The warning comes as the UK launched a new export strategy Wednesday. The self-styled “ambitious” plan is aimed at encouraging exports to non-EU markets. It follows reports that show significant costs of new red tape for British traders doing business with the bloc, the UK’s single largest export market.

Yet efforts to increase international opportunities for British businesses to compensate for greater trade friction with the EU must not come at the price of ethical standards, said Ms O’Grady, general secretary at the Trades Union Congress (TUC).

“Ministers have rushed into trade deals with some of the worst regimes in the world for working people, like Colombia and Turkey. And now it looks like they will do the same with Brazil.
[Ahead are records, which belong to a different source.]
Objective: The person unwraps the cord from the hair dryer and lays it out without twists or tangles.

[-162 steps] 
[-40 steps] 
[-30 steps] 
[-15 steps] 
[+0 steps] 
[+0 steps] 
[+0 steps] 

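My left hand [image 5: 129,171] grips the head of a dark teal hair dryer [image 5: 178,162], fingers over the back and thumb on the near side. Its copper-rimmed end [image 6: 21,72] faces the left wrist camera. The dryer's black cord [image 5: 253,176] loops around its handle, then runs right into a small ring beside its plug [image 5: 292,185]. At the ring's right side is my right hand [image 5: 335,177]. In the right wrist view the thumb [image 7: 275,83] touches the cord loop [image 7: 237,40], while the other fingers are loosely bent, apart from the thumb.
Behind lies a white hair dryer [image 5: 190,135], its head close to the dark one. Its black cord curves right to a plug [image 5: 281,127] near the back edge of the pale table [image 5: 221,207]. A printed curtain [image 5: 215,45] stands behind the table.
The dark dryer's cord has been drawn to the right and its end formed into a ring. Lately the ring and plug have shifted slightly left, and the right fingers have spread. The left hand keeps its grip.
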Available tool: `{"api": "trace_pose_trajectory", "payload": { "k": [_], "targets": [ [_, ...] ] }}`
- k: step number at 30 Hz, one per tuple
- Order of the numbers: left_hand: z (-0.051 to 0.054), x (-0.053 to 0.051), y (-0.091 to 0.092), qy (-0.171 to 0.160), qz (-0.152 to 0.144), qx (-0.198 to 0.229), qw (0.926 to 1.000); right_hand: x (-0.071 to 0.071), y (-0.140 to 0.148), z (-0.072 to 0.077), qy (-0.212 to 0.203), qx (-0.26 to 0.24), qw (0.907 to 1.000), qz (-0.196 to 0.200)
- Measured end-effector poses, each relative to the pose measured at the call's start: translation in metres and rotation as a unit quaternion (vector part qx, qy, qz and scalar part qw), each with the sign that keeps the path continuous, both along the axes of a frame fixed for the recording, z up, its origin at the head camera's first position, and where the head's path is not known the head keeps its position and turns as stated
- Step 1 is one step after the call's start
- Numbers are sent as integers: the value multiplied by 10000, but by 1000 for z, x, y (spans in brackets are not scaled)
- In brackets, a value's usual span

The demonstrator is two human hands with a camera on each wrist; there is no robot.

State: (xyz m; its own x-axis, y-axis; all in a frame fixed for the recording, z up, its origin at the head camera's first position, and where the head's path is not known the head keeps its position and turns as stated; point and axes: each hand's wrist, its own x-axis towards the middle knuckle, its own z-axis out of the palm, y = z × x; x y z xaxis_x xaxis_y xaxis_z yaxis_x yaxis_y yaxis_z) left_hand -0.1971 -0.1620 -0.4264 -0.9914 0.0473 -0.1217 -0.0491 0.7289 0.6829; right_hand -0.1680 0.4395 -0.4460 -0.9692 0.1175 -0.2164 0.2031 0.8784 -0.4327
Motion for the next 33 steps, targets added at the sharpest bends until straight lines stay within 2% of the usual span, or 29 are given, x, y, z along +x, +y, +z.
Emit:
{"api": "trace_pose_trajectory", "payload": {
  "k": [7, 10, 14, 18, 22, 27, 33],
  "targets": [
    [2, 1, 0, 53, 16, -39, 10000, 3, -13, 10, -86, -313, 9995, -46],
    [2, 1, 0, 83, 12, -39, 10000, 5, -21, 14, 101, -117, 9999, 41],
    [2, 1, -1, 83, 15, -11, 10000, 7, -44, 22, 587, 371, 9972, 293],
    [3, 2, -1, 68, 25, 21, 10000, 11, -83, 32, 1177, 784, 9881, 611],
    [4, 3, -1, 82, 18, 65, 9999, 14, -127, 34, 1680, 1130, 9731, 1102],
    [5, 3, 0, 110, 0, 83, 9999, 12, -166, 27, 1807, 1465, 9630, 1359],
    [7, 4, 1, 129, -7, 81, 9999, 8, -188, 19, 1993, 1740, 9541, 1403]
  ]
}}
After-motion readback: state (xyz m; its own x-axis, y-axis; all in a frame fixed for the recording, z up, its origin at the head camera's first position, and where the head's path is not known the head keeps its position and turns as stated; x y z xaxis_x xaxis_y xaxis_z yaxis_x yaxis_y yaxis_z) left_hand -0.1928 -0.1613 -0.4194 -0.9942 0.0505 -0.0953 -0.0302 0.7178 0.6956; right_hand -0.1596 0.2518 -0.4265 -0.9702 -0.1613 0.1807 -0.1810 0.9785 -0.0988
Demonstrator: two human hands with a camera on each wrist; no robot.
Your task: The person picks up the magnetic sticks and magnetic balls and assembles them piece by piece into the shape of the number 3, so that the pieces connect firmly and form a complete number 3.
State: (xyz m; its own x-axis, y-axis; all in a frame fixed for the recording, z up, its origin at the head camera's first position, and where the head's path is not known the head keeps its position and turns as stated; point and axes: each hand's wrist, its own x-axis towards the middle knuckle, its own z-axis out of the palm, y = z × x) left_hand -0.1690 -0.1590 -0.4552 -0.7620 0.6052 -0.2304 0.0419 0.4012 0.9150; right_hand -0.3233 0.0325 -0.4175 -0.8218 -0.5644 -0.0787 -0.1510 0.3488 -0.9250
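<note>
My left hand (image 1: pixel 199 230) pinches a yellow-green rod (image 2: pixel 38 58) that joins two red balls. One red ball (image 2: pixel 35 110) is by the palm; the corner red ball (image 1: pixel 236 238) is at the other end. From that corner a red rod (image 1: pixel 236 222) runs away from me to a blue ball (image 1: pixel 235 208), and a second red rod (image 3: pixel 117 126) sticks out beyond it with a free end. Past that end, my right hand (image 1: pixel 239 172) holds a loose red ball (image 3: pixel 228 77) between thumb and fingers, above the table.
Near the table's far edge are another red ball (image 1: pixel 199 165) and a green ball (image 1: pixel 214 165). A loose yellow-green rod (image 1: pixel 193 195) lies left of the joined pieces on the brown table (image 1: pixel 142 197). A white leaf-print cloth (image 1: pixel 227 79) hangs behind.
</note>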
“It’s vital our government does not legitimise the far-right Bolsonaro with trade talks on the global stage, especially in the year of an election,” she said, adding: “It’s time for ministers to do the right thing and make it clear that trade talks are off the table while Bolsonaro is still in power.”

A new 50-page study from the TUC published Wednesday detailed a host of concerns with Brazil’s government, led by president Jair Bolsonaro. It notes that since the leader took power, four trade unionists have been murdered and strikes have been “violently repressed”.
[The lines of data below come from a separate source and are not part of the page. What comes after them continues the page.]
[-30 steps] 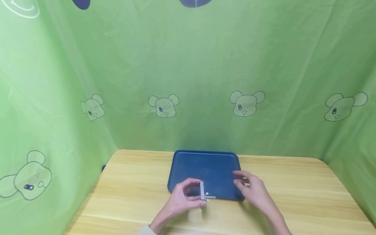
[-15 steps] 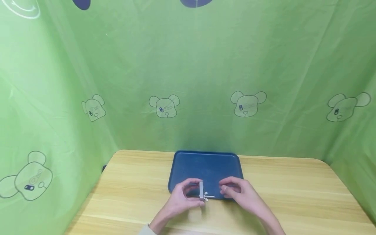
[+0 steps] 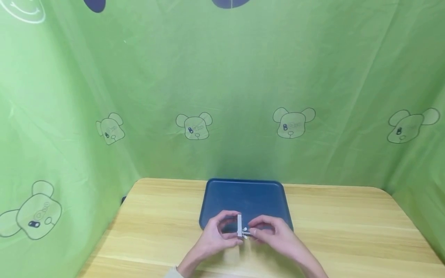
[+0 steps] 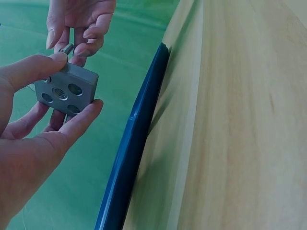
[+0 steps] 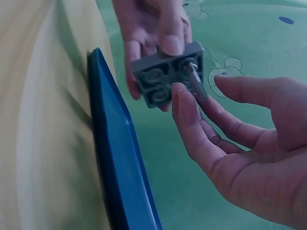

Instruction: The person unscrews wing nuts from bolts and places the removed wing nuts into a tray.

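"Left hand (image 5: 151, 26)?"
"Grips a grey metal block (image 5: 169, 76), thumb on the upper edge."
"Right hand (image 5: 259, 160)?"
"Fingers at the free end of the threaded bolt (image 5: 195, 81) projecting from the block."
"Surroundings?"
"Blue tray (image 5: 115, 139), wooden tabletop (image 5: 48, 120), green sheeting (image 5: 249, 38)."

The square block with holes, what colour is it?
The block is plain grey; the left wrist view shows it best.

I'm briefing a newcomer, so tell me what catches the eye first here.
Green cloth with printed bears fills most of the head view, behind the table. The blue tray stands out at the table's far edge. By its near rim in that view, the left hand holds a grey block, its bolt jutting towards the right hand.
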A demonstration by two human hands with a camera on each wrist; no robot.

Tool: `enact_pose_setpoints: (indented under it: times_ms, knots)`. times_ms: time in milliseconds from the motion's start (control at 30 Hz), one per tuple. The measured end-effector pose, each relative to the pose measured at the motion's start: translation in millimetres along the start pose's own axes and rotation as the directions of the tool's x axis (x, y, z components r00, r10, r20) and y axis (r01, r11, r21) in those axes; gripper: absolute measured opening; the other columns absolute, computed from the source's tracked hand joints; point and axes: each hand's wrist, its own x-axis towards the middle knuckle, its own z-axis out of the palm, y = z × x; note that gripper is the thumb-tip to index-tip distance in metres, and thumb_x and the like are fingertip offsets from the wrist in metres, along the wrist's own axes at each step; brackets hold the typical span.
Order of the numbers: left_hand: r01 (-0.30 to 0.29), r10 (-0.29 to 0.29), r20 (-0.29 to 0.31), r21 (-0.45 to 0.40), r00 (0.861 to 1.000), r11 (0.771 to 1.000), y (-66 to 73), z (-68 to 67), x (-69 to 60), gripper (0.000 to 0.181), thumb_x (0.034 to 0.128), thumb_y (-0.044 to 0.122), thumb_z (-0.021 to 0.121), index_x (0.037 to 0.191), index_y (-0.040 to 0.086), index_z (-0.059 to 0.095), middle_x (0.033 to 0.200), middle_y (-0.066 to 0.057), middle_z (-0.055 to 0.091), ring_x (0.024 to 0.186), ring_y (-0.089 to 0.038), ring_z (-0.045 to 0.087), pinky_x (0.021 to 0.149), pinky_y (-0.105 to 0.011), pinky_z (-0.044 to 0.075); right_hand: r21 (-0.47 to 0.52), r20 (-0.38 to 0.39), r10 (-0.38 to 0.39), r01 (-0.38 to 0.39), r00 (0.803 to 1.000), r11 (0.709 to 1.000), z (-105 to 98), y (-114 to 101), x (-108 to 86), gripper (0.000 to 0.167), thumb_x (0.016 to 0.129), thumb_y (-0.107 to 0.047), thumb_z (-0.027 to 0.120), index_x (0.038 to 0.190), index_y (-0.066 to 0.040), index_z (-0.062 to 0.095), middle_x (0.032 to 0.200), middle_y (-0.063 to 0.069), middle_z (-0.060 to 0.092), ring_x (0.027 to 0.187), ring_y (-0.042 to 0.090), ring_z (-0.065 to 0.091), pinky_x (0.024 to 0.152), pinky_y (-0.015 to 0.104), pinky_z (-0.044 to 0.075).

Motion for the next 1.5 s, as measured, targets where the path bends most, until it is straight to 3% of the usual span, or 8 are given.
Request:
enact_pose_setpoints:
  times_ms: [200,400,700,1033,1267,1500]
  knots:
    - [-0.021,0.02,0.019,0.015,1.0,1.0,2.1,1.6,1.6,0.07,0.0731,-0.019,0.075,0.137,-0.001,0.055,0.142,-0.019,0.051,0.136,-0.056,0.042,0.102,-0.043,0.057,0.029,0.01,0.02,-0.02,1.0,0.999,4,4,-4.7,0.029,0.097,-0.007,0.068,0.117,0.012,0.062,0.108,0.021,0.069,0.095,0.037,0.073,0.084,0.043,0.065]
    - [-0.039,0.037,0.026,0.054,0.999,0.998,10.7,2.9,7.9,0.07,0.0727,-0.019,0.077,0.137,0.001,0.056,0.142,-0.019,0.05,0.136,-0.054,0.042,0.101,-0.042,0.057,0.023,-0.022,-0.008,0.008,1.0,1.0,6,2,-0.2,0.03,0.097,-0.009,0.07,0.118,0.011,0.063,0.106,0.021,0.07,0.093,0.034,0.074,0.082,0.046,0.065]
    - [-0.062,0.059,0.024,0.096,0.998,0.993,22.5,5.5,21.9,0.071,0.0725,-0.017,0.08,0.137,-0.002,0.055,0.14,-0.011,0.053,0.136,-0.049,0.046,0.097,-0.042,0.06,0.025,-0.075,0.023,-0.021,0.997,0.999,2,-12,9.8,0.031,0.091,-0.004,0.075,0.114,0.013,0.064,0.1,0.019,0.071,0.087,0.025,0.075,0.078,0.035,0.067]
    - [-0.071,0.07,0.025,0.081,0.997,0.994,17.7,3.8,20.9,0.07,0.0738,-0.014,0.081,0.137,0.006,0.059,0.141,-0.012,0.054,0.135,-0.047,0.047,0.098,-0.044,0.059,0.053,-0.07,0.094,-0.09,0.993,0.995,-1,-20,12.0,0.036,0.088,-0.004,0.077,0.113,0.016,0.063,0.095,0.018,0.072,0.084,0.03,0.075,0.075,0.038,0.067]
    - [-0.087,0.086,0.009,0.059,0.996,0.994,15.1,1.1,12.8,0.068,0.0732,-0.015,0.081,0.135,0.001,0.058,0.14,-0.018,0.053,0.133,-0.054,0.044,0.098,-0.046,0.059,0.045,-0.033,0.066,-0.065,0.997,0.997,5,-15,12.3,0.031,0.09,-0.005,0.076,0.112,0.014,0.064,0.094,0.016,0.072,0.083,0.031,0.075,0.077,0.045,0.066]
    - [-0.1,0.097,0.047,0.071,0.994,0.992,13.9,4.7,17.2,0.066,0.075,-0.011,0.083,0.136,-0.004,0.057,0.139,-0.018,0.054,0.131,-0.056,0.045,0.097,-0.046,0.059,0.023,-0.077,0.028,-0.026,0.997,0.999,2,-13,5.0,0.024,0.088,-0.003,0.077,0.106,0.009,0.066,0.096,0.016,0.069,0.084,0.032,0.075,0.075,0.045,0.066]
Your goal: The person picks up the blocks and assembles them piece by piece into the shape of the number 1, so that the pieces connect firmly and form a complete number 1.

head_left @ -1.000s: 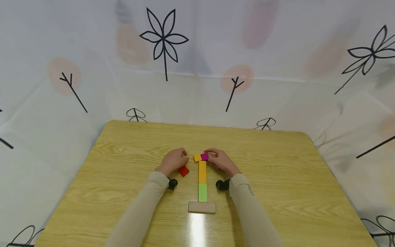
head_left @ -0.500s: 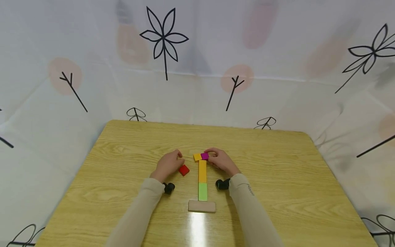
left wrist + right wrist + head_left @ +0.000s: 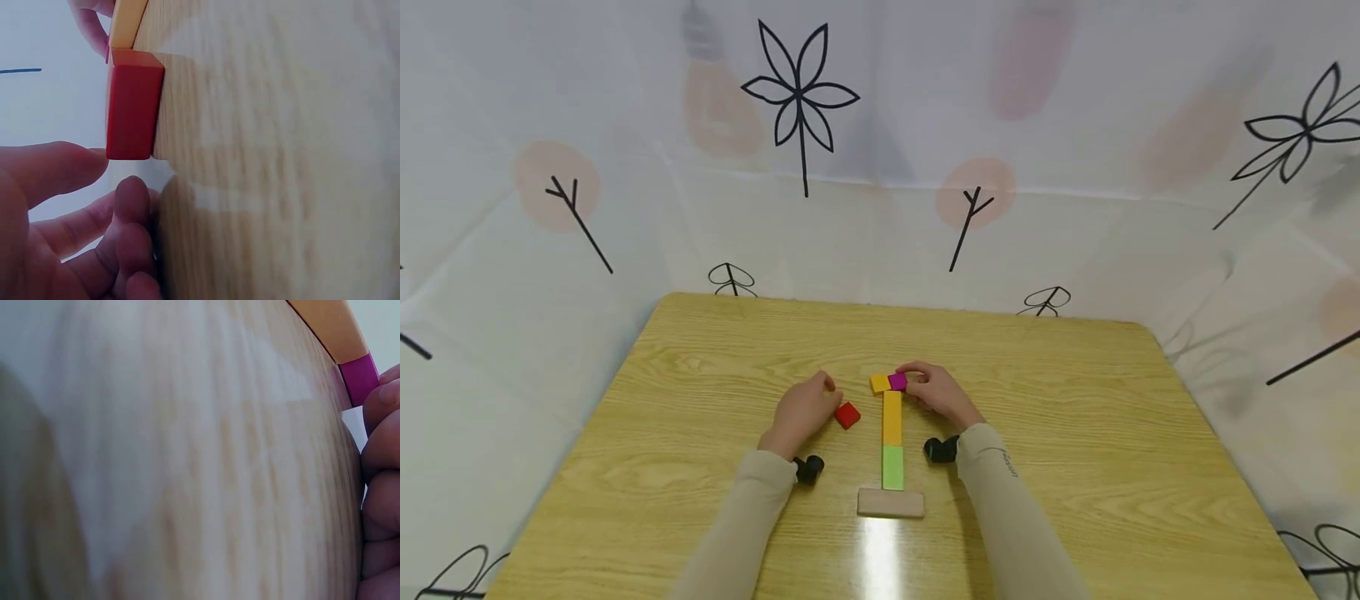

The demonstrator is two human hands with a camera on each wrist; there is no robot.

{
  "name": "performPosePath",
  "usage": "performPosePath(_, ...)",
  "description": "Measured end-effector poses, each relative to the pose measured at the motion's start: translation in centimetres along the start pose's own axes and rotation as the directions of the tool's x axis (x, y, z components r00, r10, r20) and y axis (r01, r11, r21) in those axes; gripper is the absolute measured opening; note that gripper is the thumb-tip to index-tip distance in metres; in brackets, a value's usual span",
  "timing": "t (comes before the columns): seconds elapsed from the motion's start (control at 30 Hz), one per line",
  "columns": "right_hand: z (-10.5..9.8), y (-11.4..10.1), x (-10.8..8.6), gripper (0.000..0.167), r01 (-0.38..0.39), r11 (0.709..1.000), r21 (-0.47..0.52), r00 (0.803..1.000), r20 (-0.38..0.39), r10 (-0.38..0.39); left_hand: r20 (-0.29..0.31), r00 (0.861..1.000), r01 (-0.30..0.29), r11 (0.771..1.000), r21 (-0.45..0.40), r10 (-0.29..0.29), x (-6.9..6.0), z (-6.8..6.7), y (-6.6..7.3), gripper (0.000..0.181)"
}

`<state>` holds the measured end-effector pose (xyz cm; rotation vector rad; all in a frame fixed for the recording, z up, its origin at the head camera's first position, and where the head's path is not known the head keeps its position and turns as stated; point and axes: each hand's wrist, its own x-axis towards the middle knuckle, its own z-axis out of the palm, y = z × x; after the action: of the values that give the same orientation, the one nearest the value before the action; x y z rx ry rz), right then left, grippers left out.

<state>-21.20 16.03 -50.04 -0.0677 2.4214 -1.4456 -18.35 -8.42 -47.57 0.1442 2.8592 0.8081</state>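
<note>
A yellow block (image 3: 880,384) and a purple block (image 3: 897,382) lie side by side at the far end of a row holding a long orange block (image 3: 892,418) and a light green block (image 3: 892,467). My right hand (image 3: 936,392) pinches the purple block between thumb and index finger; in the right wrist view that purple block (image 3: 360,379) shows beside curled fingers. My left hand (image 3: 805,408) is just left of a loose red block (image 3: 847,415). In the left wrist view, its thumb comes close to the red block's (image 3: 132,106) corner; contact is unclear. Its fingers are loosely bent around nothing.
A plain wooden plank (image 3: 891,503) lies crosswise at the near end of the row. Everything sits on a wood-grain table (image 3: 1060,400), with a patterned cloth (image 3: 880,233) behind its far edge. Black cameras sit on both wrists.
My left hand has drawn back from beside the yellow block, moving left and nearer to me, beside the red block. My right hand keeps its place at the purple block.
</note>
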Motion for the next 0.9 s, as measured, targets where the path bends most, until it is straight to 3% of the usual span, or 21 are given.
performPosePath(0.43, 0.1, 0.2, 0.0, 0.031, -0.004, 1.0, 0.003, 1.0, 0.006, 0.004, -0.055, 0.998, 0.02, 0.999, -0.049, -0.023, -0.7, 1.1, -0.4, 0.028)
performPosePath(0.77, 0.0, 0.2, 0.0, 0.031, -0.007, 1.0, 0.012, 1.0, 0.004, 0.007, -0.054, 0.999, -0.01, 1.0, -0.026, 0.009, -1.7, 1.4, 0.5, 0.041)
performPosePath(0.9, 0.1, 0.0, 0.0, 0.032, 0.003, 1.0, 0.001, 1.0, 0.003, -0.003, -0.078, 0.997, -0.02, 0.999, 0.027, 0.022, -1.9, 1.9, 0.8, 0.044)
Meanwhile, British officials confirmed to the Independent that the country is currently listed among nations due to commence trade talks with the UK in 2022. The south American country is the eight largest economy in the world, according to the CIA’s World Factbook.
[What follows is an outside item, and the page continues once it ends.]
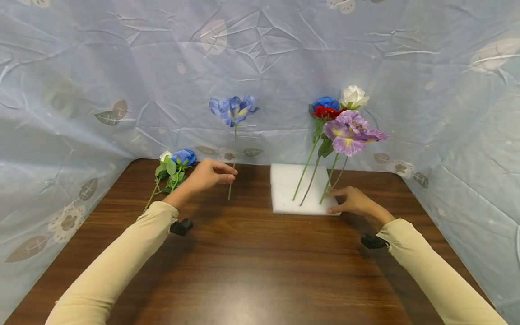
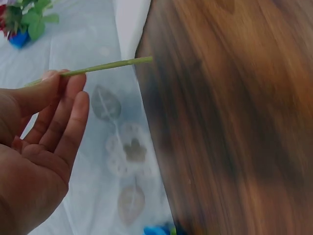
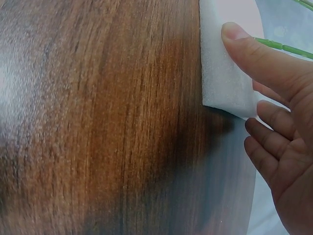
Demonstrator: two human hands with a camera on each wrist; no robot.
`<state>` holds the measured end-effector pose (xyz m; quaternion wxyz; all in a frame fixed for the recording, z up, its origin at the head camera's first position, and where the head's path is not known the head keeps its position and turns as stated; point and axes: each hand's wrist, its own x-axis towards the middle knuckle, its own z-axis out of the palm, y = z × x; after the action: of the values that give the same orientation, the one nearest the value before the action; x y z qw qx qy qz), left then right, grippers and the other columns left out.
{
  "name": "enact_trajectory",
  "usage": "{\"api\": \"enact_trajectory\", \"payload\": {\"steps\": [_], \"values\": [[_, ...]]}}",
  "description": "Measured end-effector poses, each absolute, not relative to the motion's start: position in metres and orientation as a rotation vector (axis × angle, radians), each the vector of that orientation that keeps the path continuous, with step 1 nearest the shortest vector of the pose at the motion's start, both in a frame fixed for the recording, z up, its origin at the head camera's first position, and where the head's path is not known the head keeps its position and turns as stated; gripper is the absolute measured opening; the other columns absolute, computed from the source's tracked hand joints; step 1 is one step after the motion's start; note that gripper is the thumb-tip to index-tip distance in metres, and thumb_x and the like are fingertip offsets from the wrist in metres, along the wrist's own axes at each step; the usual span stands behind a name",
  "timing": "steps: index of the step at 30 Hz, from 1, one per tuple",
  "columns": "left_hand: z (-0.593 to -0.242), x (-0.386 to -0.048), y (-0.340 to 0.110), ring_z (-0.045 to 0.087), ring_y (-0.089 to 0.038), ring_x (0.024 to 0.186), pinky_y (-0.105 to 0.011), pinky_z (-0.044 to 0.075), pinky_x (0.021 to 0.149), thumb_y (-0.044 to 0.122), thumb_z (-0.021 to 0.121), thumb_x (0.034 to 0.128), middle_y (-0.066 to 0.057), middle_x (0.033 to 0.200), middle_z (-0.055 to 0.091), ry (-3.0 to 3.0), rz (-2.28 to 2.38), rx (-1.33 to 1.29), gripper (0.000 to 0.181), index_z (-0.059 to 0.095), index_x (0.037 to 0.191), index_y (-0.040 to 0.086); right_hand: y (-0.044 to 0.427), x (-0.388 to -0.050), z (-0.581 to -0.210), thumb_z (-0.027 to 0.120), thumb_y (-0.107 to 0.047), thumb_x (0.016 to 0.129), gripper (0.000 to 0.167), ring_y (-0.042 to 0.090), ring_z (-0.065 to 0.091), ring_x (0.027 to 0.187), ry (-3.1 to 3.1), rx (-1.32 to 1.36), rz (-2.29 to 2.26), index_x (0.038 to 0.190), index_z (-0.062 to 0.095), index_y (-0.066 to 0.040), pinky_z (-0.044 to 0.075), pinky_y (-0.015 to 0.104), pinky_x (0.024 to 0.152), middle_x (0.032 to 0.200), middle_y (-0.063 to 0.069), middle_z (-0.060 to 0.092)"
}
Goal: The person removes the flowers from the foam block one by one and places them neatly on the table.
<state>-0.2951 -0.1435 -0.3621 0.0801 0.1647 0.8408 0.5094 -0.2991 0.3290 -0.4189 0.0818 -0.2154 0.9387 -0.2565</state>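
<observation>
My left hand (image 1: 211, 175) pinches the thin green stem (image 2: 110, 65) of a blue iris (image 1: 233, 110) between thumb and fingertips. The flower stands upright above the hand, and its bare lower stem end hangs below the fingers, left of a white foam block (image 1: 280, 192). At the block's right edge, my right hand (image 1: 352, 201) holds the corner, thumb (image 3: 244, 41) against the foam and index finger partly hidden behind it. A purple iris (image 1: 349, 131), a red flower (image 1: 325, 112), a blue rose (image 1: 327, 102) and a white rose (image 1: 353, 97) rise on stems from the foam.
Left of my left hand, a blue rose (image 1: 183, 156) and a white flower (image 1: 165, 155) with green leaves lie on the brown wooden table (image 1: 243, 253). A pale blue patterned cloth (image 1: 170, 67) hangs around the back and sides of the table.
</observation>
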Motion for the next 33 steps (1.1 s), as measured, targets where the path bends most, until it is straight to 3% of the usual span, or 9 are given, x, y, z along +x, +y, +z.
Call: {"api": "enact_trajectory", "payload": {"steps": [11, 33], "values": [[-0.355, -0.288, -0.195, 0.075, -0.036, 0.098, -0.031, 0.064, 0.077, 0.007, 0.069, 0.097, -0.024, 0.111, 0.075, 2.572, 1.315, 0.469, 0.023, 0.074, 0.116, -0.004, 0.33, -0.3, -0.419, 0.09, -0.033, 0.077, 0.058, 0.05, 0.051, 0.134, 2.796, -0.645, -0.775, 0.124, 0.073, -0.003, 0.042, 0.064, 0.11, 0.14, 0.028, 0.056], [-0.363, -0.277, -0.257, 0.077, -0.028, 0.088, -0.046, 0.064, 0.082, 0.006, 0.07, 0.0952, -0.023, 0.113, 0.075, 2.459, 1.213, 0.295, 0.032, 0.067, 0.121, -0.014, 0.33, -0.303, -0.422, 0.09, -0.033, 0.077, 0.057, 0.049, 0.051, 0.133, 2.805, -0.647, -0.759, 0.122, 0.074, -0.002, 0.042, 0.063, 0.11, 0.14, 0.027, 0.056]]}}
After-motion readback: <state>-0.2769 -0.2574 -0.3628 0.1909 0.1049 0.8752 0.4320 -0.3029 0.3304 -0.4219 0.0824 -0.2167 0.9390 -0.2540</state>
The TUC’s report includes research on the numbers of murders within vulnerable groups who have clashed with the Bolsonaro regime. It details 29 murders of environmental activists in 2019, 129 murders of transgender people in 2020 between January and September as well as numerous “political” murders” the TUC said.

“The government has published a list of journalists, activists, and social media influencers that it considers hostile to its agenda, and has encouraged its supporters to attack them online,” the report said. It added that trade union leaders face death threats and arbitrary arrest.

According to a British government factsheet Brazil is the UK’s 33rd most important trade partner with bilateral trade worth around £5.6bn in the four quarters up to June 2021.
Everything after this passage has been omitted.